And I go, and it’s like, it looks pretty good. It’s a 59 T-Bird. The square bird. Not the prettiest car in the world, but you know, leather interior. And I’m like, all right, I’ll take it, you know, a hundred bucks. And. You know again, you know, it’s sunsetting, it’s just this twilight’s dusk. And I always say that
I learned so much from that car.
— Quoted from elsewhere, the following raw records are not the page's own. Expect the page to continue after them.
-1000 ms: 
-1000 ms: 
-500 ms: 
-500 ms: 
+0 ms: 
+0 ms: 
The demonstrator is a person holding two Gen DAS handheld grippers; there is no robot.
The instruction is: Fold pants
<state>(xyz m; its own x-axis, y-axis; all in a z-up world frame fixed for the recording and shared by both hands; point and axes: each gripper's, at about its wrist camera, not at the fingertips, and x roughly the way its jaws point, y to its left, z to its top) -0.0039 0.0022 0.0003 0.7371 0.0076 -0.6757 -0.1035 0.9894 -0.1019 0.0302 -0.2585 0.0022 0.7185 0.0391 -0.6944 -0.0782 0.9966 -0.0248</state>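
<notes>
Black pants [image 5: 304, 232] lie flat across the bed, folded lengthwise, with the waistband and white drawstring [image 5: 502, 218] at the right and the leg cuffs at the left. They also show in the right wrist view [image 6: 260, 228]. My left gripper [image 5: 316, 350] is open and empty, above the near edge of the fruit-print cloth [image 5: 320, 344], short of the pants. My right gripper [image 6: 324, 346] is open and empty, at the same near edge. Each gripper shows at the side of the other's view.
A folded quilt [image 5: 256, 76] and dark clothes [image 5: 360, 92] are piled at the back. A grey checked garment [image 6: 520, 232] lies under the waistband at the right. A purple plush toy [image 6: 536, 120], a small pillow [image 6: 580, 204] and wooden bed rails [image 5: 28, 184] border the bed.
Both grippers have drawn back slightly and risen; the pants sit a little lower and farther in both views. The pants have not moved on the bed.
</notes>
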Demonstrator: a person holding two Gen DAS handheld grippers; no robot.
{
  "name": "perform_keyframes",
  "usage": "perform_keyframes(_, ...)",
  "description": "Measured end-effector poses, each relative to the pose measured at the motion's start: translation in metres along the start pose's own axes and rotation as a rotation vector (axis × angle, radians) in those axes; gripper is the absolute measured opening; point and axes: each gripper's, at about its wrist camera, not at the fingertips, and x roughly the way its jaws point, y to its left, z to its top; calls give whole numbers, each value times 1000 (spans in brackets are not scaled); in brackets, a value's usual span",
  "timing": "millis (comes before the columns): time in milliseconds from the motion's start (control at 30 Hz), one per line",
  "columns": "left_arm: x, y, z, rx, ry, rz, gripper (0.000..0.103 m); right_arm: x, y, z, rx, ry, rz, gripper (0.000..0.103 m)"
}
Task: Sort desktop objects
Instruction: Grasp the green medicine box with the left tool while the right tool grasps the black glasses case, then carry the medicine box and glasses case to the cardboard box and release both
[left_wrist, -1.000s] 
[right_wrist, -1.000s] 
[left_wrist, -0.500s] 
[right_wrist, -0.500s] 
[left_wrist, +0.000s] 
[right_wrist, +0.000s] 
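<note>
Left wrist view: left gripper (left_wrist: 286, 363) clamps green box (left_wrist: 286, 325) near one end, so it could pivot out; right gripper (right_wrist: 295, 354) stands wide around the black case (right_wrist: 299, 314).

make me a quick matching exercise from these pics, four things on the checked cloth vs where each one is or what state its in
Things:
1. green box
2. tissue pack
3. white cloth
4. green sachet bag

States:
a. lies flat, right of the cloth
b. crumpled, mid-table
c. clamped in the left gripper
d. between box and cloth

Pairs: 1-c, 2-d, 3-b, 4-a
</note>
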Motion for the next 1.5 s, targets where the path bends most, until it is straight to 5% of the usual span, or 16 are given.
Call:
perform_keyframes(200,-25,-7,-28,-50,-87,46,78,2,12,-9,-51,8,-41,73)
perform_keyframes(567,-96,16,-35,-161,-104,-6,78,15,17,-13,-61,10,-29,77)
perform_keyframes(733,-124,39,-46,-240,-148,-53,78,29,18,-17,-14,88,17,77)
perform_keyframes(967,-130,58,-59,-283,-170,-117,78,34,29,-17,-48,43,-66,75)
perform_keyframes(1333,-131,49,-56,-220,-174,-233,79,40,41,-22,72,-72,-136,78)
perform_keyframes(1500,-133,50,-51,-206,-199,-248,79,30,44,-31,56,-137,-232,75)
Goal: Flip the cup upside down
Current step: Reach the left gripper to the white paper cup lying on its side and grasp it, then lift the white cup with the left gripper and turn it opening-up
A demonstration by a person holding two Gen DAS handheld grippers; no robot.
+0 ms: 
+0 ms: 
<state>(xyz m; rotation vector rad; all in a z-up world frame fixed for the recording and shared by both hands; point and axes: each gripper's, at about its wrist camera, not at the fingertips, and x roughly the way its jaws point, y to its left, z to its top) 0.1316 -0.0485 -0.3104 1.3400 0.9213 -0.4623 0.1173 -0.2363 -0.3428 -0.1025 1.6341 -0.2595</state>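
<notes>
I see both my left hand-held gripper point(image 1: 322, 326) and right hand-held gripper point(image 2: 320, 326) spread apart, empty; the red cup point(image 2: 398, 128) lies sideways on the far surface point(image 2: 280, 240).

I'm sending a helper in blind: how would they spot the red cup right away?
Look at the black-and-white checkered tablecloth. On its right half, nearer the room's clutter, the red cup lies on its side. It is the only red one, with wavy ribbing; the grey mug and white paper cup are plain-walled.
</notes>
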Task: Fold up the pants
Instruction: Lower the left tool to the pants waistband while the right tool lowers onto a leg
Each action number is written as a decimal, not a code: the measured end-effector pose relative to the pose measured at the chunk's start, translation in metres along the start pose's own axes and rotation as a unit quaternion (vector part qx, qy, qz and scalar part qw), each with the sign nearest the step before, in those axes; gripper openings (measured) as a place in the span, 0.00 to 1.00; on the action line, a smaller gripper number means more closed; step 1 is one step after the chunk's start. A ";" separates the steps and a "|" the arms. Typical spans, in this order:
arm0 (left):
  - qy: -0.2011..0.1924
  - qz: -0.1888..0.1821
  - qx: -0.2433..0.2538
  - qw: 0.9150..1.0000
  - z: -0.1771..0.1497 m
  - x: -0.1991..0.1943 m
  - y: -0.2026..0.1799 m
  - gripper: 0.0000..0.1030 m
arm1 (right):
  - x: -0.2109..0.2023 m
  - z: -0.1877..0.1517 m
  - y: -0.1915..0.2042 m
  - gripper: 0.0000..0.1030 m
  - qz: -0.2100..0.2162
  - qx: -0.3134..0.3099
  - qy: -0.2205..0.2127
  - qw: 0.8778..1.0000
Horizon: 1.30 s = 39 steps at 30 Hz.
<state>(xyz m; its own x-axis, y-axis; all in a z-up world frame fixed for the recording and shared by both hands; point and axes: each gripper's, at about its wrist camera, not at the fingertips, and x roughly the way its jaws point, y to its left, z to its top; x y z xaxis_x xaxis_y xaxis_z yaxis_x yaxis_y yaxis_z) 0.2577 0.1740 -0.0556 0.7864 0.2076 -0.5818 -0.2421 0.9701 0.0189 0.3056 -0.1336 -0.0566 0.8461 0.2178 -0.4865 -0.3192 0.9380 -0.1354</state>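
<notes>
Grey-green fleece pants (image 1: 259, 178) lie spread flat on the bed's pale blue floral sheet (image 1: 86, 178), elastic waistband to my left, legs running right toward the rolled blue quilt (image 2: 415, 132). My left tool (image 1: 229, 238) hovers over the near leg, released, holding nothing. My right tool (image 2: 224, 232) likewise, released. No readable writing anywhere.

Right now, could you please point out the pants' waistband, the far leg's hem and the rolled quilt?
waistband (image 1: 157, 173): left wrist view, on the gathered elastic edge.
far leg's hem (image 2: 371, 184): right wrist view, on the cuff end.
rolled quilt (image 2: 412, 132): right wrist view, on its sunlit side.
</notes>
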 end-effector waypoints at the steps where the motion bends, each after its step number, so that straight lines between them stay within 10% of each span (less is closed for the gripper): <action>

And probably the most important thing was never to buy a car at… Never, never buy a carat twilight..
Jeff:
It was a hundred bucks. I mean, if it’s started, you could drive off the lot. How much risk were you really taking?
Dennis:
Yeah. Well, the next morning I looked out the window and there was this pink car sitting out there.
And I said I wonder, whose is that? It turns out it was mine because in 59 the Thunderbird had a color called Flamingo, which was really, really light pink. And it had a white top and very light pink body that at dusk looked white. It wasn’t white. So I’m this farm boy with a pink Thunderbird. It wasn’t pink long, but yeah, that was my, that was my first car.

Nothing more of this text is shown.